# [ACTION ITEM]
As you work through the listing below, copy each line exactly and drop the images.

START GIVEN MATERIAL

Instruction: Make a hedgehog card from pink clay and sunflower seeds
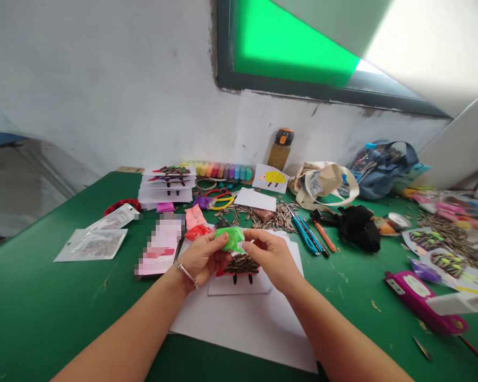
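Observation:
A small bright green packet (231,239) is held up over the white sheets. My left hand (207,255) grips its left side with thumb and fingers. My right hand (269,255) pinches the packet's right edge. Just below the hands lies a white card (239,287) bearing a seed-covered shape (242,264) with two dark legs and a red part at its left. Larger white paper (239,326) lies beneath the card. Red and pink packets (195,218) rest beyond my left hand.
Stacked cards (165,193) stand at the back left, near a phone (163,244). Loose seeds (282,216), a blue cutter (305,231), a black cloth item (358,228) and a magenta glue gun (424,302) lie rightward. A bottle (280,150) stands behind.

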Motion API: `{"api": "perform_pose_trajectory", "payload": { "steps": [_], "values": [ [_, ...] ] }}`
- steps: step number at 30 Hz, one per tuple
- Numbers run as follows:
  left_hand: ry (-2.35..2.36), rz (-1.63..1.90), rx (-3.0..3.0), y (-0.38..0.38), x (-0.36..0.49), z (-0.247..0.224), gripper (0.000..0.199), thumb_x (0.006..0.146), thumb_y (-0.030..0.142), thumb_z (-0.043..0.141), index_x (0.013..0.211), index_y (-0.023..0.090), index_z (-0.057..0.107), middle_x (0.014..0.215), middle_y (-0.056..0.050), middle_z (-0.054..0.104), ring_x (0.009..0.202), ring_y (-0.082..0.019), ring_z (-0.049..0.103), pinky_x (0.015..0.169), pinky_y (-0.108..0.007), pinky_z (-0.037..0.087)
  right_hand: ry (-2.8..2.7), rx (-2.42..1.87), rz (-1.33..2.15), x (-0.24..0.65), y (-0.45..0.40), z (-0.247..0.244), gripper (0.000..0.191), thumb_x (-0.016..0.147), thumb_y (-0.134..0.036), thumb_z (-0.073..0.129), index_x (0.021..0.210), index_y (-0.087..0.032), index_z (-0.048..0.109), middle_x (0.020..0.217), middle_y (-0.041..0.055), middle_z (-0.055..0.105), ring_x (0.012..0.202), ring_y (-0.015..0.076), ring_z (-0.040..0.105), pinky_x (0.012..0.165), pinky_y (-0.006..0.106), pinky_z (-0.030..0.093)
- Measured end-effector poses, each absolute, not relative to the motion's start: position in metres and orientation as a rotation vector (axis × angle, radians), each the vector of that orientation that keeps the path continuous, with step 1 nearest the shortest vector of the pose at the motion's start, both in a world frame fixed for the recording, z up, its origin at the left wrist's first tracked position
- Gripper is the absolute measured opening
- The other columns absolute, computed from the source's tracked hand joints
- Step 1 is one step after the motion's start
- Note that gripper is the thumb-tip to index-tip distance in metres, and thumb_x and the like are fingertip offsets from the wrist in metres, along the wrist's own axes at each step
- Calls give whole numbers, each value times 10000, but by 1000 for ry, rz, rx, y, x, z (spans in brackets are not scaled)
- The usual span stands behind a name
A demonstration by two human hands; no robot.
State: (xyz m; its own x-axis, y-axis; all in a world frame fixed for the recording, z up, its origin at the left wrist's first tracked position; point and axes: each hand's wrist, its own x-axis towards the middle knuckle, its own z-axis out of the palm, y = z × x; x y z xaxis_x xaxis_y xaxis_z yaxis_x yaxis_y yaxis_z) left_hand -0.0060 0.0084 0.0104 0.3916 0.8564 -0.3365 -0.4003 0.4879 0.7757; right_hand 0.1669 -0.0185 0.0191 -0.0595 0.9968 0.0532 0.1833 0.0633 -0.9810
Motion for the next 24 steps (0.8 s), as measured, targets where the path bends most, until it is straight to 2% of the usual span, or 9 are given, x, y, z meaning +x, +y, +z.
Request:
{"api": "perform_pose_trajectory", "payload": {
  "steps": [4,9,12,16,20,24],
  "values": [
    [843,875,670,8,-5,11,193,734,250,740,843,134,630,622,-5,614,471,-85,578,438,-163,470,-1411,-1215,1186,166,-18,20,207,778,-288,592,920,-197,714,787,14,644,712,153,556,657,271,443],
    [906,876,711,8,-5,10,263,685,275,780,859,136,641,666,-2,628,497,-77,576,470,-168,478,-1585,-1271,845,165,-19,19,184,780,-270,614,930,-221,707,873,15,639,646,118,502,652,266,427],
    [954,864,780,8,-4,9,304,648,303,804,839,127,645,688,-6,631,515,-77,576,478,-173,475,-1659,-1286,747,165,-19,17,168,775,-246,617,918,-225,701,838,6,619,643,114,497,638,256,415],
    [996,825,862,9,-3,6,353,626,355,809,836,127,639,685,-8,627,509,-85,564,441,-179,439,-1571,-1369,866,167,-14,14,118,743,-267,634,827,-200,681,745,-6,596,627,118,492,600,248,402],
    [990,834,892,11,-4,4,386,605,366,819,856,123,653,740,-14,637,589,-91,580,523,-199,483,-1480,-1361,1125,167,-10,11,133,746,-284,598,810,-186,661,674,-19,570,575,111,470,524,232,372],
    [980,854,916,11,-4,3,382,595,365,822,834,119,654,736,-12,634,624,-98,581,556,-207,488,-1540,-1462,1016,166,-11,11,138,739,-260,578,825,-192,662,661,-24,564,559,106,460,526,231,375]
  ]
}}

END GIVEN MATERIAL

# [REPLY]
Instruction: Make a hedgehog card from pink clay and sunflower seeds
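Observation:
A small bright green packet (231,239) is held up over the white sheets. My left hand (207,255) grips its left side with thumb and fingers. My right hand (269,255) pinches the packet's right edge. Just below the hands lies a white card (239,287) bearing a seed-covered shape (242,264) with two dark legs and a red part at its left. Larger white paper (239,326) lies beneath the card. Red and pink packets (195,218) rest beyond my left hand.
Stacked cards (165,193) stand at the back left, near a phone (163,244). Loose seeds (282,216), a blue cutter (305,231), a black cloth item (358,228) and a magenta glue gun (424,302) lie rightward. A bottle (280,150) stands behind.
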
Motion API: `{"api": "perform_pose_trajectory", "payload": { "steps": [_], "values": [ [_, ...] ] }}`
- steps: step number at 30 Hz, one per tuple
- Numbers run as follows:
  left_hand: ry (-2.35..2.36), rz (-1.63..1.90), rx (-3.0..3.0), y (-0.38..0.38), x (-0.36..0.49), z (-0.247..0.224), gripper (0.000..0.199), thumb_x (0.006..0.146), thumb_y (-0.030..0.142), thumb_z (-0.043..0.141), index_x (0.013..0.211), index_y (-0.023..0.090), index_z (-0.057..0.107), middle_x (0.014..0.215), middle_y (-0.056..0.050), middle_z (-0.054..0.104), ring_x (0.009..0.202), ring_y (-0.082..0.019), ring_z (-0.049..0.103), pinky_x (0.015..0.169), pinky_y (-0.108..0.007), pinky_z (-0.037..0.087)
  right_hand: ry (-2.8..2.7), rx (-2.42..1.87), rz (-1.33..2.15), x (-0.24..0.65), y (-0.45..0.40), z (-0.247..0.244), gripper (0.000..0.191), thumb_x (-0.016..0.147), thumb_y (-0.134..0.036), thumb_z (-0.073..0.129), index_x (0.021..0.210), index_y (-0.087..0.032), index_z (-0.048..0.109), middle_x (0.020..0.217), middle_y (-0.041..0.055), middle_z (-0.055..0.105), ring_x (0.012..0.202), ring_y (-0.015..0.076), ring_z (-0.040..0.105), pinky_x (0.012..0.165), pinky_y (-0.006..0.106), pinky_z (-0.030..0.093)
- Measured end-effector poses, each absolute, not relative to the motion's start: position in metres and orientation as a rotation vector (axis × angle, radians), each the vector of that orientation that keeps the path continuous, with step 1 nearest the shortest vector of the pose at the motion's start, both in a world frame fixed for the recording, z up, its origin at the left wrist's first tracked position
- Gripper is the absolute measured opening
- The other columns absolute, computed from the source's tracked hand joints
- Step 1 is one step after the motion's start
- Note that gripper is the thumb-tip to index-tip distance in metres, and thumb_x and the like are fingertip offsets from the wrist in metres, along the wrist's own axes at each step
- Calls give whole numbers, each value times 10000, but by 1000 for ry, rz, rx, y, x, z (spans in brackets are not scaled)
- The usual span stands behind a name
A demonstration by two human hands; no robot.
State: (xyz m; its own x-axis, y-axis; all in a world frame fixed for the recording, z up, its origin at the left wrist's first tracked position; point and axes: each hand's wrist, its own x-axis towards the middle knuckle, its own z-axis out of the palm, y = z × x; x y z xaxis_x xaxis_y xaxis_z yaxis_x yaxis_y yaxis_z) left_hand -0.0060 0.0084 0.0104 0.3916 0.8564 -0.3365 -0.4003 0.4879 0.7757; right_hand 0.1669 -0.0185 0.0191 -0.0595 0.9968 0.0532 0.1833 0.0633 -0.9810
Motion for the next 24 steps (0.8 s), as measured, targets where the path bends most, until it is straight to 2% of the usual span, or 9 are given, x, y, z meaning +x, +y, +z.
Request:
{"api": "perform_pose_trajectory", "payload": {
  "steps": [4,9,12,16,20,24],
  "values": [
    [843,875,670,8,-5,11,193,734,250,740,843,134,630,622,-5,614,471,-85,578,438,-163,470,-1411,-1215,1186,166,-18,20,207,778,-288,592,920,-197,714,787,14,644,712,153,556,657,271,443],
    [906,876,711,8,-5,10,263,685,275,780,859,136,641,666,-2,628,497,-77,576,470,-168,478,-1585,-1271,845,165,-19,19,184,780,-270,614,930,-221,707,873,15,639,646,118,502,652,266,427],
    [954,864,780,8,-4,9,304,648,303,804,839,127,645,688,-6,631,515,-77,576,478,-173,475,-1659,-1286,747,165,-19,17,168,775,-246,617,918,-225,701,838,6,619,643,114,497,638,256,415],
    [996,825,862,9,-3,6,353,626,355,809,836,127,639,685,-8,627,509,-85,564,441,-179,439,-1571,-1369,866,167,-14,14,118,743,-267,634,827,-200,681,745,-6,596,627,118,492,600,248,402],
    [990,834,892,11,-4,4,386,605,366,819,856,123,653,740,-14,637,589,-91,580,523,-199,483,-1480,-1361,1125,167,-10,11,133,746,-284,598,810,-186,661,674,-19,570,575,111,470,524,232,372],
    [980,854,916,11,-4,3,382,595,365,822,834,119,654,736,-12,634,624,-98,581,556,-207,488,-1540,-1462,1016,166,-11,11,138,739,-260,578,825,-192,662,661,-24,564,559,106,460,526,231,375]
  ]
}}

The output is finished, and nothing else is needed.